**WHAT NEEDS TO BE DONE:**
Every line below from the one with "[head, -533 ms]" through the one with "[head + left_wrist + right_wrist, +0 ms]" is to be repeated exactly, with no picture among them.

**DATA:**
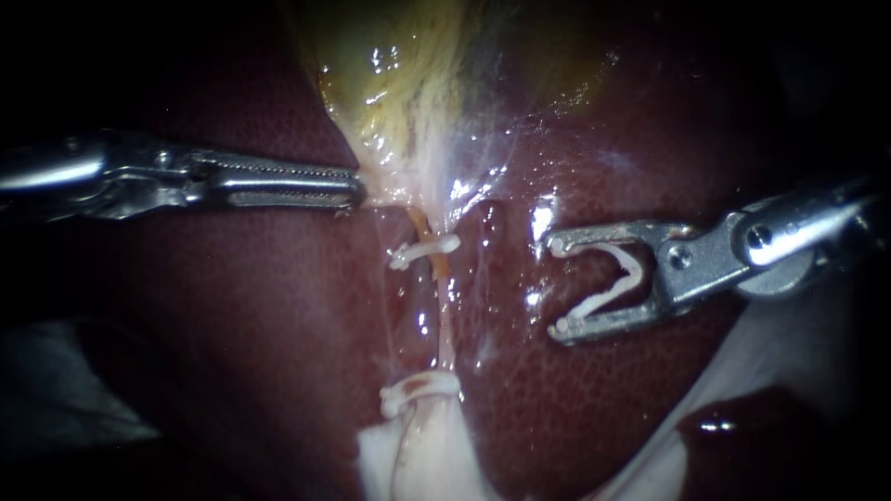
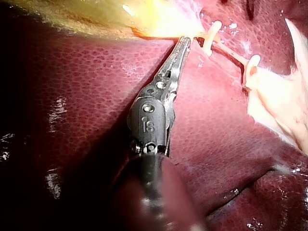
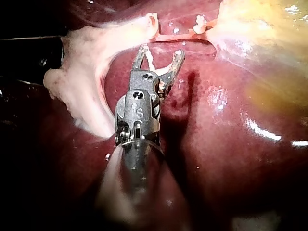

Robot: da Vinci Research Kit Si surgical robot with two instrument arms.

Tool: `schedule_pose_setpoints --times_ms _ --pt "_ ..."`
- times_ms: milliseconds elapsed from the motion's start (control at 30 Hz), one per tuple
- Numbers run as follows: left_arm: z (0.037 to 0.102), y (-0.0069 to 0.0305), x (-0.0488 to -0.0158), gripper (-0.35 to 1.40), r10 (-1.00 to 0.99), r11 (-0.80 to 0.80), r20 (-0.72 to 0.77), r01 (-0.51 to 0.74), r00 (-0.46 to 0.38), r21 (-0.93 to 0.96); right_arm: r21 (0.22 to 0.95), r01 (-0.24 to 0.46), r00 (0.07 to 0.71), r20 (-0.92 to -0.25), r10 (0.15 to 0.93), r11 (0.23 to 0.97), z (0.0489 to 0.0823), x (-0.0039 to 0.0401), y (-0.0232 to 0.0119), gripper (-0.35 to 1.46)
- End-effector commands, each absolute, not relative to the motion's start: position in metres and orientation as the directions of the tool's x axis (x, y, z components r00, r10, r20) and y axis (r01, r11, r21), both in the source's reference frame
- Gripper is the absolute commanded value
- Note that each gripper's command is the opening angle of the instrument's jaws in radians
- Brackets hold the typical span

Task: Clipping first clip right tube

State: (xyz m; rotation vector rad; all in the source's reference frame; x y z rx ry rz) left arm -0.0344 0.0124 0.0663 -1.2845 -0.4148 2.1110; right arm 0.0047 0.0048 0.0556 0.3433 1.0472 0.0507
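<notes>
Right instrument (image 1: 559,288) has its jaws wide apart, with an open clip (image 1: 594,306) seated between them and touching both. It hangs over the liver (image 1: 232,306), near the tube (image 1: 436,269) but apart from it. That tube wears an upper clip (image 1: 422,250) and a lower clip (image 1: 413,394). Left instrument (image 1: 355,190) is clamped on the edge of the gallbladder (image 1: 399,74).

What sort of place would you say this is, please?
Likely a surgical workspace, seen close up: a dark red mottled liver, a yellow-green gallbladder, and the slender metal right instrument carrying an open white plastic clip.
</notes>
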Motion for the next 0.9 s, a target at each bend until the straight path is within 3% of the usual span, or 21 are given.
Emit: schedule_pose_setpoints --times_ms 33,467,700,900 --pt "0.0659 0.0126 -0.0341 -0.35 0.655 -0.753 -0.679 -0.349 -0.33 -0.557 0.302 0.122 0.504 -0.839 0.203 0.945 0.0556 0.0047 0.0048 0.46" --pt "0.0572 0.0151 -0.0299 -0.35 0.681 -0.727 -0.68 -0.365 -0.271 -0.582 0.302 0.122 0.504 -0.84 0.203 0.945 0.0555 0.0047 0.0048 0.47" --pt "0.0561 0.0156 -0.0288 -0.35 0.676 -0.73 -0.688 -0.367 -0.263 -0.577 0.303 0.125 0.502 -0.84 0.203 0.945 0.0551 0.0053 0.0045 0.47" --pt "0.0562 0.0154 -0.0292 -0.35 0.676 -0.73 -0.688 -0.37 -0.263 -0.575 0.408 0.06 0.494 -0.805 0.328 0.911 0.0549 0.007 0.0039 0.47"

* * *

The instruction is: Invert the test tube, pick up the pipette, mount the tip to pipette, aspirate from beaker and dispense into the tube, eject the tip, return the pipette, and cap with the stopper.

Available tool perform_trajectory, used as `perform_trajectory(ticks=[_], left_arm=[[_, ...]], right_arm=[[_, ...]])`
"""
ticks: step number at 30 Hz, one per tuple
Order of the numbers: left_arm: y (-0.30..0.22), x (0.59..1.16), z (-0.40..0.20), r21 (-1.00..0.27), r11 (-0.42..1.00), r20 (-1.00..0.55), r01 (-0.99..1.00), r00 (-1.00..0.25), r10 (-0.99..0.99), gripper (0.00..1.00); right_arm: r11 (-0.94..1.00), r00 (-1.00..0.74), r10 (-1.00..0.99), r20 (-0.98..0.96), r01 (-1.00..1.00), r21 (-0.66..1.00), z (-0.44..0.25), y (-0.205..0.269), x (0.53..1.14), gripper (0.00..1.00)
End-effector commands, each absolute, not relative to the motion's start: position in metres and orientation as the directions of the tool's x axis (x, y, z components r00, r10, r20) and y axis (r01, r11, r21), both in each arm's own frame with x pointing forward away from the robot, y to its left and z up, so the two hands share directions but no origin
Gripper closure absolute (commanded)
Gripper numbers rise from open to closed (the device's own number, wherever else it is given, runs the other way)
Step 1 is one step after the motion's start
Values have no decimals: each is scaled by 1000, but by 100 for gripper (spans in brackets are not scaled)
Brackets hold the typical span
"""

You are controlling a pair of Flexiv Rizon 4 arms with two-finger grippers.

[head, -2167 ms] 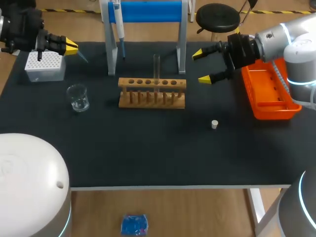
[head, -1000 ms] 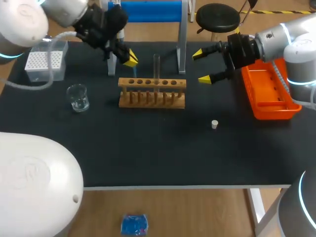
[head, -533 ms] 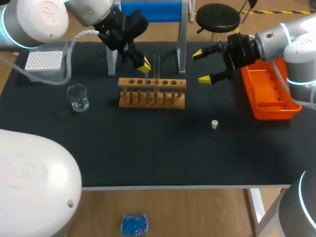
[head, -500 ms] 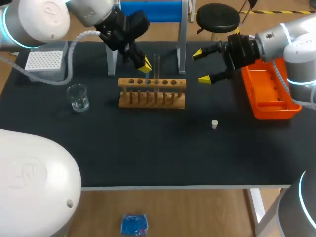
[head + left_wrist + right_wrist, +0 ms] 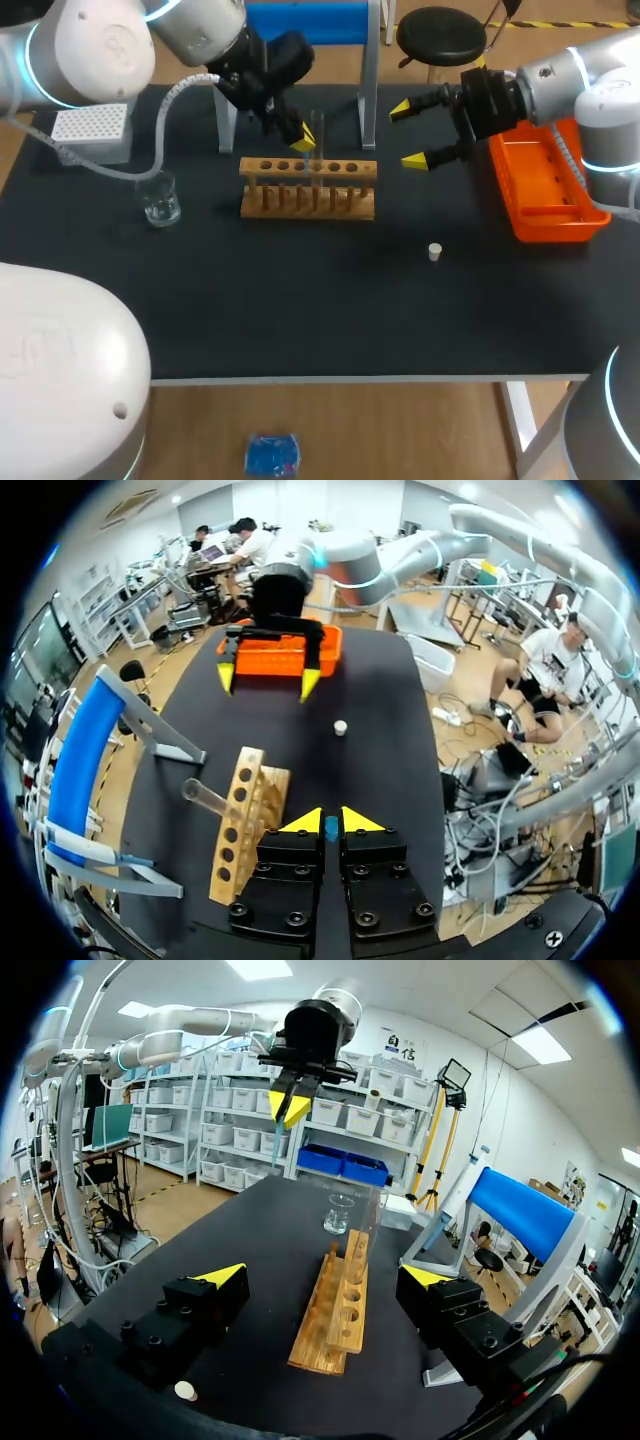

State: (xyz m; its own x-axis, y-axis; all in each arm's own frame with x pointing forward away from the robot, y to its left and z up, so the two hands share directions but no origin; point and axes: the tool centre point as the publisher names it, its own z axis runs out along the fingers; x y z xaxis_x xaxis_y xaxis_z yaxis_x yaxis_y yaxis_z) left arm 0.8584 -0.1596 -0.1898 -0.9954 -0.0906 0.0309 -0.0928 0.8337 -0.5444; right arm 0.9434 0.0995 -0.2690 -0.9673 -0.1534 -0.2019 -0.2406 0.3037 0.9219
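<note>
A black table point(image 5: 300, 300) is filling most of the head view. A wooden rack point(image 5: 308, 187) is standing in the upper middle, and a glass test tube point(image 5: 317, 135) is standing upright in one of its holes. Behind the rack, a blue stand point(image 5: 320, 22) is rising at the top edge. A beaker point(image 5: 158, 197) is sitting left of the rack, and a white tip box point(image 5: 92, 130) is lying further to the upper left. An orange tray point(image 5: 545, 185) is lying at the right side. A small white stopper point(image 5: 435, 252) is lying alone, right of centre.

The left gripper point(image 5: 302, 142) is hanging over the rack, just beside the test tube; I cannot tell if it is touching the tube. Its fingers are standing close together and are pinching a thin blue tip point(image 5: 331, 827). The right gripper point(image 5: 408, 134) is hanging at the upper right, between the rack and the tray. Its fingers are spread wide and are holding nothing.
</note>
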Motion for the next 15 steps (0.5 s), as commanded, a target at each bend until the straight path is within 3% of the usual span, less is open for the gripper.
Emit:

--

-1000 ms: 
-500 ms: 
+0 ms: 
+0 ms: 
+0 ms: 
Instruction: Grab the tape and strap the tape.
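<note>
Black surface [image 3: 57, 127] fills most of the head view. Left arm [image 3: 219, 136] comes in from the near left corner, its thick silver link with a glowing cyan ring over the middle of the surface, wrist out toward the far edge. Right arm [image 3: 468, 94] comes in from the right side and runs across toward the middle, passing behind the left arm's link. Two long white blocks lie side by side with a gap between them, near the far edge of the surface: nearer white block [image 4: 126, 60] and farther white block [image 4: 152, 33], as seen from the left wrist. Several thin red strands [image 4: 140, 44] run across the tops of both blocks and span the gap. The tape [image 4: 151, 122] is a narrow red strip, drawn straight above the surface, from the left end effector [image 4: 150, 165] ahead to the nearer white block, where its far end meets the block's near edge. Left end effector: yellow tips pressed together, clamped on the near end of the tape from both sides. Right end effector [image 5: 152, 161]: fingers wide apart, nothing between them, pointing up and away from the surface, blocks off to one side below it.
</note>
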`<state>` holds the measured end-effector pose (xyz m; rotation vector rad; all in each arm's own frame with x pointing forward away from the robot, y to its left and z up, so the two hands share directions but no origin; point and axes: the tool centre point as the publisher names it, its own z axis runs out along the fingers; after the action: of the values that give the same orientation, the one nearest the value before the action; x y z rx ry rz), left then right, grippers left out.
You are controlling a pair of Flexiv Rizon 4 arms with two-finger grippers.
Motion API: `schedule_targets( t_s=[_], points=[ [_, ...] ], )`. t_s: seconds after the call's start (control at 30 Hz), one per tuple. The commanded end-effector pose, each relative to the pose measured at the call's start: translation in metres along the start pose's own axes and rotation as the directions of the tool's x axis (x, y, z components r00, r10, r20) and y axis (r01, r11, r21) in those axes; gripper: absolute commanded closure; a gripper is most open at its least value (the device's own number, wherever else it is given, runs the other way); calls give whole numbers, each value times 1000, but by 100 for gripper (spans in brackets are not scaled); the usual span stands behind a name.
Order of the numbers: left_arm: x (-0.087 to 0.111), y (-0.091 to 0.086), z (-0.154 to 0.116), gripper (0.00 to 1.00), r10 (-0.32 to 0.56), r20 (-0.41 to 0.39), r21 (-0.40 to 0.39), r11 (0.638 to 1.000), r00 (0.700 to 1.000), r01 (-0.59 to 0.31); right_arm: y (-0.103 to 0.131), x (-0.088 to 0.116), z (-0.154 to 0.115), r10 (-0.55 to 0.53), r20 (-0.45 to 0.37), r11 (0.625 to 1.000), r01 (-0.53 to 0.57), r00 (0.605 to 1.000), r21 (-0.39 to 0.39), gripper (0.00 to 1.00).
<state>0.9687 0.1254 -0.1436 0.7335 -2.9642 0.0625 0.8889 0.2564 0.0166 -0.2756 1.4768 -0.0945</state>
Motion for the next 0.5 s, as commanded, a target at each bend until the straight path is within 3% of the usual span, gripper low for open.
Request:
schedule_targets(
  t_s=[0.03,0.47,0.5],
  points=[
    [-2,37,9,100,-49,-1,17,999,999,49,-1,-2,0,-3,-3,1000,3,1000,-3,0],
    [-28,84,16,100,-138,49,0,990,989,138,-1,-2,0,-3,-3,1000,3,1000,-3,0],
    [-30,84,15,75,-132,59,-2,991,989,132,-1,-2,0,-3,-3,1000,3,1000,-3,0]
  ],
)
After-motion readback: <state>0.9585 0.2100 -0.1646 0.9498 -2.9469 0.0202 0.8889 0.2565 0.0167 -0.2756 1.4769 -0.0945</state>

**TASK RESPONSE:**
[head, -533 ms] 
[head, -500 ms] 
[head + left_wrist + right_wrist, +0 ms] 

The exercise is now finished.